- [Required action] Would you repeat the whole listing exactly, pictures excluded?
════════════════════
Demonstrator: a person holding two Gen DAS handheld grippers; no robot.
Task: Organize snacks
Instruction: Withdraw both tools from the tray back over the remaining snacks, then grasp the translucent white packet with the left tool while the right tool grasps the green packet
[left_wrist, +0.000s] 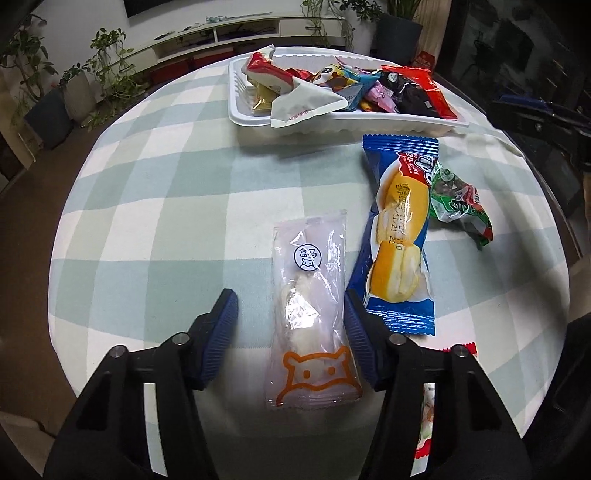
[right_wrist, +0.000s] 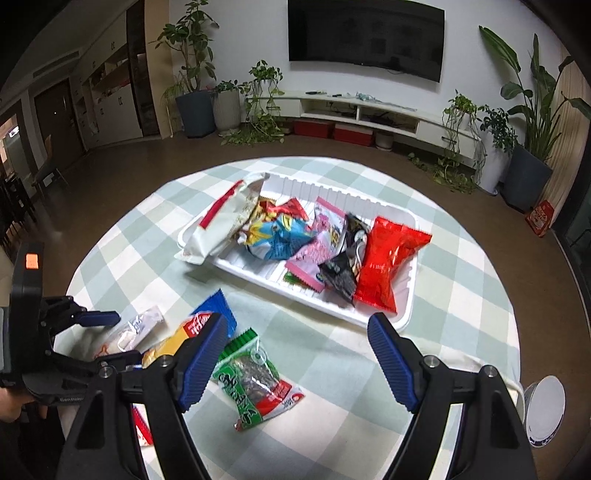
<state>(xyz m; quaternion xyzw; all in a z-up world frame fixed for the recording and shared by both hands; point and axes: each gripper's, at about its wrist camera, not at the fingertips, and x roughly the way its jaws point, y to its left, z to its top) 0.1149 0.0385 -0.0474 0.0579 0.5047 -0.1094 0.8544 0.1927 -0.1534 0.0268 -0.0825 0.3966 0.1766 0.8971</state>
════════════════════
- [Solution]
Demonstrator: a person holding two Gen DAS handheld grippers; no robot.
Task: Organize snacks
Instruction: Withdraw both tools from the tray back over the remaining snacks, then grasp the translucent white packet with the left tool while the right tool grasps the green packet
[left_wrist, +0.000s] 
[right_wrist, +0.000s] 
<state>(xyz m; quaternion xyzw; all in a z-up world frame fixed for the recording and shared by both hands; point and axes: each gripper's, at about its wrist camera, not at the fingertips, and x roughly the way its jaws point, y to its left, z to its top) 0.1149 0.0385 -0.0474 0.0579 0.5047 -0.1094 0.8544 0.1927 -0.1534 0.0268 -0.0825 0.3966 0.1766 0.8971</state>

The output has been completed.